Logging Etiquette

Logging etiquette is something that should naturally pop-up in any codebase that grows complex enough (hopefully before it is actually needed the most 😅🤞). When you start having too many simultaneously moving parts, crash reports and stack traces won’t always be enough to understand the underlying cause of a bug, and this is where logs will shine the brightest. If implemented correctly, they might just provide you with the missing puzzle pieces 🧩.

# How to log?

First things first, please don’t just print your “logs” to the console or manually store them in an arbitrary file. Those basic approaches lack standardization and thus are harder to manage (retrieve, upload, parse, etc.). Especially since some amazing people have poured countless hours into the amazing tools and standards we’re about to discuss. Use he right tool for the job.

Most systems and languages will provide an OOTB logging mechanism in some shape or form, and it will most likely be called Logger or simply Log. The easiest way to start logging is to just use it. Don’t reinvent a logging mechanism unless you absolutely have to. At most, wrap/extend the existing logging mechanism and add the things you think are missing.
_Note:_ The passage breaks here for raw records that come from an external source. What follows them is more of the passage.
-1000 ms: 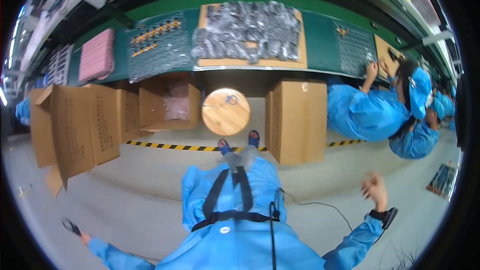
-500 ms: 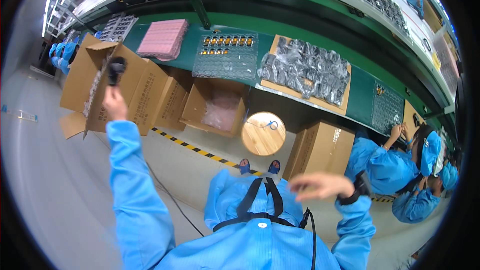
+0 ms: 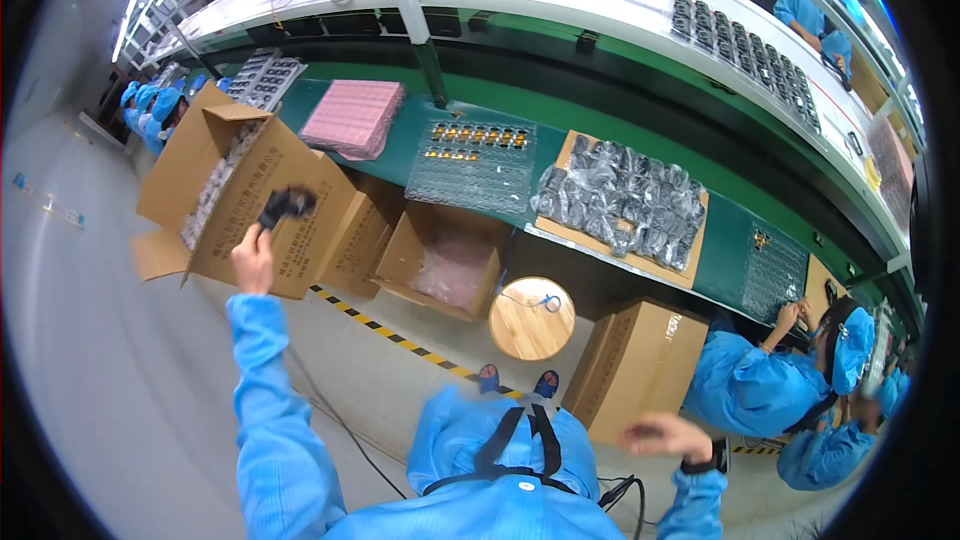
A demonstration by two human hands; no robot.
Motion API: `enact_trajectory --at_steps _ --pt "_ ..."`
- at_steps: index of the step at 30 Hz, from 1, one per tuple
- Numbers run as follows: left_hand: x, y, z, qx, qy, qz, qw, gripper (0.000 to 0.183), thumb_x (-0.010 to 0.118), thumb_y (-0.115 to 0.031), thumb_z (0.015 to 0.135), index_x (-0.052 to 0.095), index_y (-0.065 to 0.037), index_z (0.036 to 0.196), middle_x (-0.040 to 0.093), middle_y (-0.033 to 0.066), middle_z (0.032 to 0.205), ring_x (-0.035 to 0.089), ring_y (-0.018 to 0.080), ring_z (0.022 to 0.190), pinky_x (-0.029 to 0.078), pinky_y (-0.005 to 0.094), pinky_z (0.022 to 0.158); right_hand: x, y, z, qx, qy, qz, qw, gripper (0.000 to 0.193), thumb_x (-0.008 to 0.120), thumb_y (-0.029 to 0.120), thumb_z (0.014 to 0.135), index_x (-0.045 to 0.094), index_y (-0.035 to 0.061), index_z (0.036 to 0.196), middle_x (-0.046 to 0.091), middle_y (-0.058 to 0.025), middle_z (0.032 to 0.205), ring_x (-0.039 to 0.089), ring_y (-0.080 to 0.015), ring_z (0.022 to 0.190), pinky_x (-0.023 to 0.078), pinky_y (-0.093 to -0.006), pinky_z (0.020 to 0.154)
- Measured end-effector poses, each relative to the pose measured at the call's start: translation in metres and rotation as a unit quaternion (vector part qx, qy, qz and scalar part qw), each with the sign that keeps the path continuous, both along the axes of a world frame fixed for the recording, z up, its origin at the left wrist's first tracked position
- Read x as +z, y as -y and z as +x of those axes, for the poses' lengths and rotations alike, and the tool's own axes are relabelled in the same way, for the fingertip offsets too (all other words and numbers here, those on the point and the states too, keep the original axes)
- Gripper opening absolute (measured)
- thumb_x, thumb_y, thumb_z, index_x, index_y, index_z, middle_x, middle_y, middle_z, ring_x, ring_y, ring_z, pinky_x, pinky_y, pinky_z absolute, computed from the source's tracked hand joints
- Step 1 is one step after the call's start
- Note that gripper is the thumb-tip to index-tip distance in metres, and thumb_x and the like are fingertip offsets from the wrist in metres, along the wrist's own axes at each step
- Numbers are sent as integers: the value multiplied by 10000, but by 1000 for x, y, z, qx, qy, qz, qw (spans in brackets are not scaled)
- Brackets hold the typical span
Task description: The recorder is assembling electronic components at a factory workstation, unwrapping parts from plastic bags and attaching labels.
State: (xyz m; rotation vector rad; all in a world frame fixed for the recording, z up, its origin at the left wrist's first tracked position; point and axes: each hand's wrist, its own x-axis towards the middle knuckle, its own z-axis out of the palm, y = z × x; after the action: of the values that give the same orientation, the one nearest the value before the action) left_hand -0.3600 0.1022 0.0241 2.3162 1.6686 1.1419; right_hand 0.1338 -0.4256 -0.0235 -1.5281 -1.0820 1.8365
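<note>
My left hand [image 3: 254, 258] is closed on a black part with a rounded head and a narrow stem [image 3: 288, 204]; its exact kind is blurred. It is in front of the printed side of a tall open carton [image 3: 285, 165], with white packing showing along the carton's top. Over the floor at lower right hovers my right hand [image 3: 668, 436], fingers loosely bent and apart, nothing visible in them. A dark band [image 3: 720, 455] circles that wrist.
Bagged black parts [image 3: 625, 195] cover a cardboard sheet on the green bench. Beside them lie a bubble-wrap sheet [image 3: 470, 180] with small orange-and-black parts and a pink stack [image 3: 352, 118]. A round wooden stool [image 3: 532, 325] and cartons [image 3: 640, 365] stand below. A co-worker [image 3: 765, 370] sits at right.
My left hand has moved right and nearer with the black part, away from the carton's opening. My right hand has shifted right and lower. The view has tilted up slightly.
</note>
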Motion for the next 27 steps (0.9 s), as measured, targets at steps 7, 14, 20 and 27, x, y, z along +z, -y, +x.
enact_trajectory --at_steps 7,14,20,27 --pt "9 82 184 -231 49 -127 963 151 576 -136 938 630 -7 996 584 214 662 587 343 557 435 412 529 22 -241 -57 -264 -44 306 914 546 717 164 910 474 59 1387 588 -137 1237 618 -157 1076 513 -308 894" --pt "16 155 223 -334 -1 -61 941 140 627 -100 877 653 -31 997 657 177 741 656 362 658 505 426 575 64 -247 -79 -315 -185 318 875 528 721 97 898 484 0 1360 526 -149 1326 578 -175 1144 511 -322 943" --pt "5 163 237 -339 -40 -81 936 140 632 -75 865 658 -31 996 661 179 759 652 351 665 503 413 585 25 -241 -88 -369 -56 319 871 216 700 1 854 558 28 1016 616 -142 1227 612 -174 1111 522 -296 907" --pt "-59 183 230 -310 52 -178 932 120 633 -89 895 665 -25 991 662 169 777 647 338 678 489 386 599 15 -236 -105 -429 142 266 852 201 708 9 822 590 -30 981 688 -144 1025 657 -132 907 544 -261 776"
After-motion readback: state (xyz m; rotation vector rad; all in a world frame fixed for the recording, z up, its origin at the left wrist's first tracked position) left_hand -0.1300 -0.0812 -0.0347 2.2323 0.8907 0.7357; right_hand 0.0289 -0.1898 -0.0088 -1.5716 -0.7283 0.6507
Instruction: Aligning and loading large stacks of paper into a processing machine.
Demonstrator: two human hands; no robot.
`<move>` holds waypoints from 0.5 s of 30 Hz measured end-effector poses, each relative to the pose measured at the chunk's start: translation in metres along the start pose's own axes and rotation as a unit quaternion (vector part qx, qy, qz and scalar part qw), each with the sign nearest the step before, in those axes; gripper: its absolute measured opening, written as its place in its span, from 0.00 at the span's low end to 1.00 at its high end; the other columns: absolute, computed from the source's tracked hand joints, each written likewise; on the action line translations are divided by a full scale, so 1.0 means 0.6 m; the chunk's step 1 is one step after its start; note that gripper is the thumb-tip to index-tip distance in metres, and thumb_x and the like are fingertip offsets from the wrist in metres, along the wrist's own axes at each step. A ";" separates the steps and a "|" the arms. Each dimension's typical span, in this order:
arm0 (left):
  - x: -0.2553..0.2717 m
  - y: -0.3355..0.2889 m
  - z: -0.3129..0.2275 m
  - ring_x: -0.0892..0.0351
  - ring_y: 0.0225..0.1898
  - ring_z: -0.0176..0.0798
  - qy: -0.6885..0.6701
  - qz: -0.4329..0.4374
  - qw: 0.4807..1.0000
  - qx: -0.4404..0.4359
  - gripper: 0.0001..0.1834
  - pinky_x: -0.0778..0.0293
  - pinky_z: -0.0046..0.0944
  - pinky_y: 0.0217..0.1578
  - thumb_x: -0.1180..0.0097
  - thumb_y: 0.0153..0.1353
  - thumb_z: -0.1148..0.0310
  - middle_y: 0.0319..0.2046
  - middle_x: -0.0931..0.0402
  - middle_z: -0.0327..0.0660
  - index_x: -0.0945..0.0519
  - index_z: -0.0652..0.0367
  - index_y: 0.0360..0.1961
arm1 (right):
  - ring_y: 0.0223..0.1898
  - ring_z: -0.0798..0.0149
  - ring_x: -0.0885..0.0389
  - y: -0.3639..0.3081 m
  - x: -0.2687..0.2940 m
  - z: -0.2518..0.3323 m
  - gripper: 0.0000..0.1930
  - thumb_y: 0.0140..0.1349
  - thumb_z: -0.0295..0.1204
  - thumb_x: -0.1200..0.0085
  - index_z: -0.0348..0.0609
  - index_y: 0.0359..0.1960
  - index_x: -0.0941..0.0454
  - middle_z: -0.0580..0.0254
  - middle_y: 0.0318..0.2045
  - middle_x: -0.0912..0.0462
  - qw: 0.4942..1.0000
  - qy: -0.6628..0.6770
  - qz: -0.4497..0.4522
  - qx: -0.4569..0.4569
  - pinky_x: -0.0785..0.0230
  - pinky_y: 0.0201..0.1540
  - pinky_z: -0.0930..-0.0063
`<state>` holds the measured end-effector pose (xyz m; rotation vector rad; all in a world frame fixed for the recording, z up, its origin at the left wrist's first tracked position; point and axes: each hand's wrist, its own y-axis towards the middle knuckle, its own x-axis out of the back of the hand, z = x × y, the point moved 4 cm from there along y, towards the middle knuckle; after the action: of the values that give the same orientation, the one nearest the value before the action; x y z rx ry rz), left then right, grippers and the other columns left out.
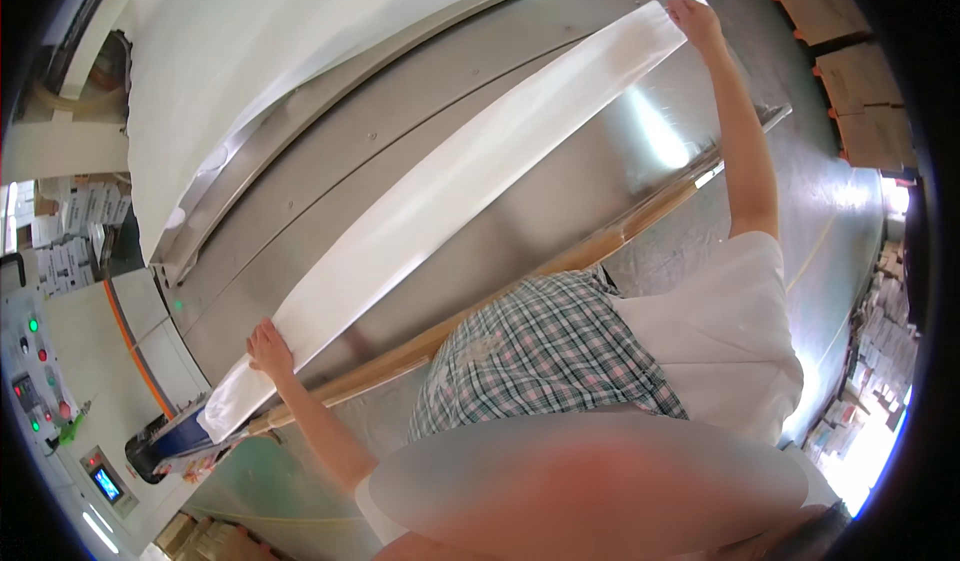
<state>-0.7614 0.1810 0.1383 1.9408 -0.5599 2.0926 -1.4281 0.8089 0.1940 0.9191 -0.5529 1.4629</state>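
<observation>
A long, flat, folded white sheet [480, 176], fabric or film, stretches diagonally over the metal table [600, 161]. My right hand [697, 23] is closed on its far right end, my arm reaching well out. Toward the near left end, my left hand [271, 350] grips the strip by its edge, fingers bent over it. Past that hand, the strip's loose end [225, 413] looks crumpled and overhangs the table's left side. Whether the strip is cloth or plastic, I cannot tell.
Behind a curved metal rail [330, 96] spreads a broad white sheet [270, 31]. At left stands a machine panel [40, 361] with lit buttons and a small screen [105, 483]. Wooden edging [590, 251] runs along the table's near side. Cardboard boxes [865, 101] are stacked at right.
</observation>
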 end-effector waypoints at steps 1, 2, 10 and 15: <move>-0.002 0.005 0.001 0.48 0.61 0.51 0.004 0.008 1.000 0.001 0.28 0.55 0.72 0.51 0.75 0.62 0.43 0.55 0.35 0.36 0.29 0.48 0.49 | 0.36 0.54 0.22 -0.009 -0.021 0.017 0.15 0.56 0.41 0.54 0.43 0.33 0.23 0.57 0.31 0.20 1.000 -0.002 0.020 0.015 0.32 0.42 0.64; -0.004 0.004 0.003 0.48 0.61 0.51 0.015 0.025 0.999 0.019 0.28 0.56 0.73 0.51 0.75 0.62 0.44 0.55 0.36 0.37 0.29 0.48 0.49 | 0.40 0.53 0.24 -0.026 -0.047 0.031 0.16 0.58 0.41 0.58 0.44 0.38 0.25 0.56 0.35 0.21 0.998 -0.048 0.038 0.034 0.34 0.45 0.63; -0.034 0.020 0.018 0.48 0.61 0.51 0.102 0.078 0.992 0.006 0.23 0.54 0.76 0.49 0.71 0.63 0.48 0.56 0.37 0.37 0.32 0.42 0.52 | 0.63 0.55 0.46 0.070 -0.175 -0.087 0.30 0.64 0.51 0.73 0.44 0.60 0.42 0.48 0.59 0.40 0.960 -0.187 0.187 0.089 0.56 0.63 0.64; -0.027 -0.008 -0.003 0.34 0.47 0.58 0.141 -0.018 0.983 -0.117 0.15 0.42 0.78 0.35 0.64 0.61 0.58 0.43 0.28 0.42 0.27 0.43 0.44 | 0.60 0.61 0.42 0.132 -0.211 -0.188 0.28 0.65 0.45 0.68 0.36 0.59 0.42 0.56 0.59 0.38 0.951 0.032 0.303 0.047 0.56 0.63 0.70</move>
<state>-0.7592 0.1875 0.1227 1.4846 -0.6679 2.1203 -1.5392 0.8140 0.0431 0.8039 -0.7636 2.0783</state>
Producing logs is the easy part. The real issues are knowing what and when to log. Record too many logs and you will clutter your logfiles. Record too few and you won’t get meaningful insights. It’s a delicate balancing act with no correct answer ⚖️ but there are some industry guidelines to steer you in the right direction.

# What to log?

The first step should be to pick a suitable logging level for whatever it is you want to log. This is because most log readers allow you to filter logs by level 🥅.

Most systems provide the following levels (in descending degree of importance):

💥 Critical
🟥 Error
🟨 Warning
🟦 Notice
🔍 Info
🐛 Debug

These levels should encompass all of your logging needs, and once you’ve picked one, the second step should be to write a meaningful log message:

Provide enough context - the log should act as a form of breadcrumb for a chain of events
Describe what has happened / is happening / will happen - the action that succeeded/failed, the decision that was made, the process that will be started/continued/paused/finished, a progress update, a state change, etc.
Write it in human-readable english - for better or worse, it’s the industry standard. The stack traces and crash reports will handle all of the technical non-human-readable aspects for you.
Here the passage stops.